Une projection spéciale de son film « Thalathoun » a réuni un public ému et des professionnels du milieu pour célébrer l’héritage d’un artiste dont l’œuvre a profondément marqué la culture tunisienne.
Ce moment fort a permis de raviver la mémoire de Jaziri, un créateur audacieux dont les contributions au cinéma, au théâtre et à la musique continuent d’inspirer.
« Thalathoun » : Une fresque historique en noir et blanc
Sorti en 2008 et projeté aux Journées cinématographiques de Carthage en 2010, « Thalathoun » est une œuvre majeure de Fadhel Jaziri, coécrite avec Aroussia Nalouti.
Ce film en noir et blanc, mêlant images d’archives et scènes fictives, plonge dans les années trente, une période charnière de l’histoire tunisienne.
Avec Rami Afana dans le rôle de Mohamed Ali El Hammi, Ali Jaziri incarnant Tahar Haddad, Maher El Hefidhi en Abou el Kacem Chebbi, et Walid Nahdi jouant Ali Douagi, le film donne vie aux figures clés de cette époque tumultueuse.
« Thalathoun » s’ouvre sur les premières manifestations du mouvement syndical, menées par Mohamed Ali El Hammi, dont l’engagement lui valut dix ans d’exil pour avoir défié l’ordre colonial.
À travers une narration poétique et des dialogues fictifs, Jaziri imagine les liens entre ces figures historiques, tout en dressant le portrait d’une société tunisienne figée par les traditions et résistante au changement.
Le film met en lumière les combats de ces réformateurs, confrontés à la censure, aux arrestations et aux persécutions, mais dont l’influence a façonné la Tunisie moderne.
Une époque de combats et d’idées audacieuses
Les années trente, période dépeinte dans « Thalathoun », furent marquées par un élan réformateur porté par une jeunesse visionnaire. Tahar Haddad, fervent défenseur des droits humains et de l’émancipation féminine, s’est heurté à une opposition farouche dans une société dominée par le patriarcat.

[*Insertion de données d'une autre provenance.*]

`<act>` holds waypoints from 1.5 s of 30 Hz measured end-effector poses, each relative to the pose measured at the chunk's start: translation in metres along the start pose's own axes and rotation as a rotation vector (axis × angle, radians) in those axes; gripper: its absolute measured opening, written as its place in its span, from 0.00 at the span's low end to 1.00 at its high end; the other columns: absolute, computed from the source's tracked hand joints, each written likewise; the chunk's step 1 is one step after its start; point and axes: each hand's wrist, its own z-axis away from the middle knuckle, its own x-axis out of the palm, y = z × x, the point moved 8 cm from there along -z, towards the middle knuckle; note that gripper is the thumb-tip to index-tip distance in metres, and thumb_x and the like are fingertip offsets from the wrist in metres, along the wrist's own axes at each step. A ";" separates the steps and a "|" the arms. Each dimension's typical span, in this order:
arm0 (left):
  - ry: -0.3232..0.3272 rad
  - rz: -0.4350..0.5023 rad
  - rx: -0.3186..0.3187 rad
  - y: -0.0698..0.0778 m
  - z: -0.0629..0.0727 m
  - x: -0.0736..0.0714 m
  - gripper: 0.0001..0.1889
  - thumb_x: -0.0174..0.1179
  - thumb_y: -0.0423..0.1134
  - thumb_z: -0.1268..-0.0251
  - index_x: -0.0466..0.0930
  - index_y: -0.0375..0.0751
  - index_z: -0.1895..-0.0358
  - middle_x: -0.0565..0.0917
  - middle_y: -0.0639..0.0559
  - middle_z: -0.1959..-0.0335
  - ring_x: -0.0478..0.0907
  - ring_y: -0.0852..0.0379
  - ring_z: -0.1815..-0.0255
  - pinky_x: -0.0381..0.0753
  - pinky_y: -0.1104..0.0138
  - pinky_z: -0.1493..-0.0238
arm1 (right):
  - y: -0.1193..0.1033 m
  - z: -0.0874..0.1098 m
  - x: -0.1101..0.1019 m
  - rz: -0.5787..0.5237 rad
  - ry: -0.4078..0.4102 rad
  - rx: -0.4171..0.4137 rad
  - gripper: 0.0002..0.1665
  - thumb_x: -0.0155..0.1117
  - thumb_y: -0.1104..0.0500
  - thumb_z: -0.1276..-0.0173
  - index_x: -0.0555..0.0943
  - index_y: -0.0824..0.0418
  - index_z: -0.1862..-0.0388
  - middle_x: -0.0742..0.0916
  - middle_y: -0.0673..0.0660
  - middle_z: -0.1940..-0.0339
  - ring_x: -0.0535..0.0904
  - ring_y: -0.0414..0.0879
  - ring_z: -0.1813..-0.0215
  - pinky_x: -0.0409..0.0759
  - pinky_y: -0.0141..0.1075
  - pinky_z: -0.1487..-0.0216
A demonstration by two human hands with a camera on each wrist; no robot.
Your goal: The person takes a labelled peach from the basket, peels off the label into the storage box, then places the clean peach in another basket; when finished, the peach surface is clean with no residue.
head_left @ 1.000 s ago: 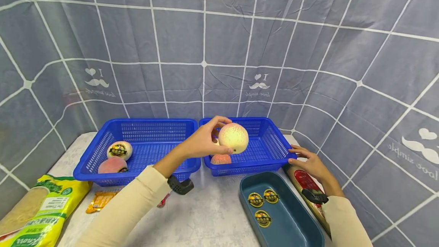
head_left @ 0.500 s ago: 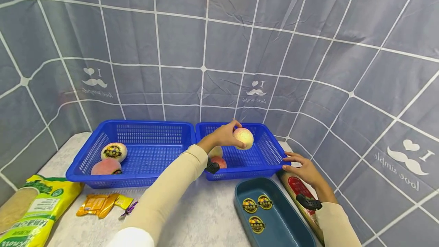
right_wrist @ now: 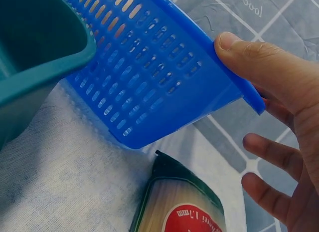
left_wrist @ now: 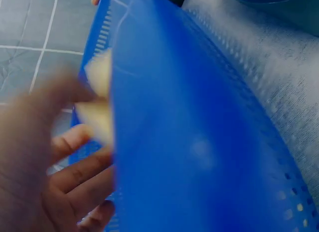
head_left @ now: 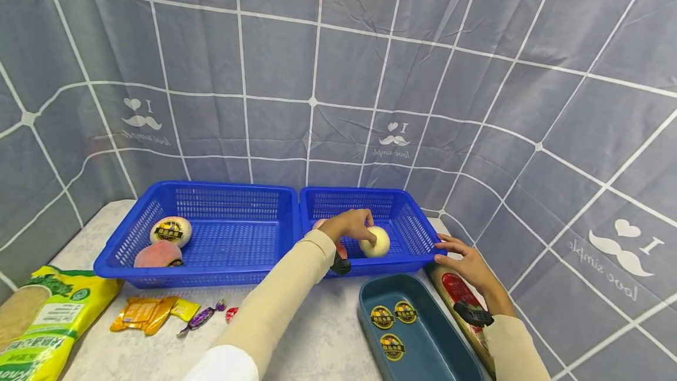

Abou el Kacem Chebbi, surnommé « le jeune prodige », fut moqué pour son imaginaire poétique audacieux, parfois même violemment rejeté.
Livres interdits, complots et exils ont jalonné le parcours de ces figures, mais leur héritage a résisté à l’épreuve du temps, posant les bases d’une société plus progressiste.
L’empreinte de Fadhel Jaziri
À travers « Thalathoun », Fadhel Jaziri ne se contente pas de documenter l’histoire ; il invite à une réflexion profonde sur le rôle de l’art dans la préservation de la mémoire collective et l’éveil des consciences. Son œuvre transcende l’esthétique pour devenir un acte de résistance culturelle.
Le choix de projeter ce film lors du Festival de Carthage 2025 reflète l’importance de son message et la pérennité de son engagement. Jaziri, à travers son génie créatif, a su transformer les luttes du passé en une source d’inspiration pour les générations actuelles et futures.
Fadhel Jaziri n’était pas seulement un cinéaste, mais aussi un homme de théâtre et un musicien qui a redonné vie au patrimoine tunisien. De ses rôles mémorables sur scène à ses spectacles musicaux comme « El Hadhra » ou « El Mahfel », il a incarné l’âme d’une Tunisie vibrante et résiliente. Son départ laisse un vide, mais son œuvre continue de rayonner, rappelant que les grands esprits ne meurent jamais.